Your task is to reproduce the listing exactly, without its images.
(Material provided)
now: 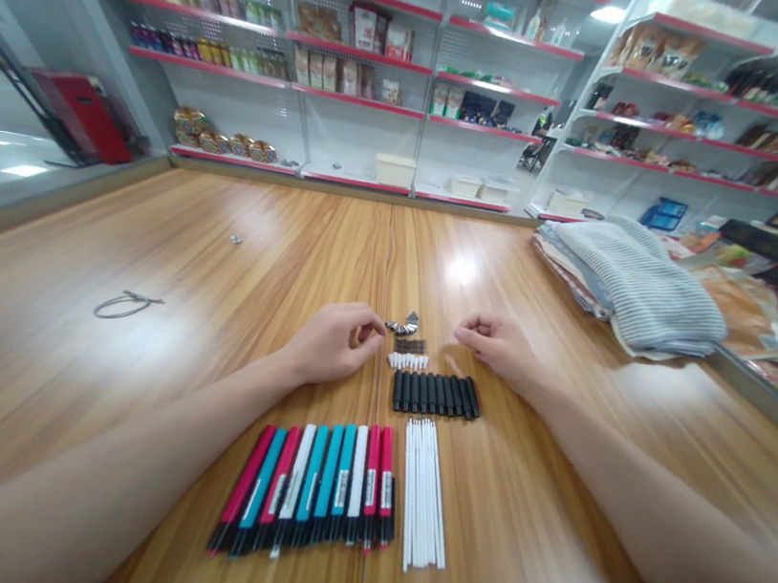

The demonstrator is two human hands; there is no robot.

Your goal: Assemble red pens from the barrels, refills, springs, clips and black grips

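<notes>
My left hand [338, 342] rests on the table with its fingers curled in, thumb close to the forefinger, beside a curved row of small silver cone tips [402, 325]. On the other side, my right hand [495, 345] is loosely closed too, its fingertips a little apart from the small parts. I see nothing in either hand. Between them lie thin dark springs [410, 345], a row of small white pieces [408, 362] and several black tubular grips [436, 395]. Nearer me are white pen refills [424, 494] and pink, blue and white pen barrels [311, 483], side by side.
A thin grey cord loop [121, 304] and a small shiny piece [235, 239] lie at left on the wooden table [90, 404]. Folded striped cloth [639, 288] and packaged goods [756, 304] occupy the right. Stocked shelves [365, 49] stand behind.
</notes>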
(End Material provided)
Exercise output:
now: 

The demonstrator is two human hands; there is no robot.

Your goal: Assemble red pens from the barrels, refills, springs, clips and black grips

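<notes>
My left hand [338, 342] rests on the table with its fingers curled in, thumb close to the forefinger, beside a curved row of small silver cone tips [402, 325]. On the other side, my right hand [495, 345] is loosely closed too, its fingertips a little apart from the small parts. I see nothing in either hand. Between them lie thin dark springs [410, 345], a row of small white pieces [408, 362] and several black tubular grips [436, 395]. Nearer me are white pen refills [424, 494] and pink, blue and white pen barrels [311, 483], side by side.
A thin grey cord loop [121, 304] and a small shiny piece [235, 239] lie at left on the wooden table [90, 404]. Folded striped cloth [639, 288] and packaged goods [756, 304] occupy the right. Stocked shelves [365, 49] stand behind.
</notes>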

This finishes the output.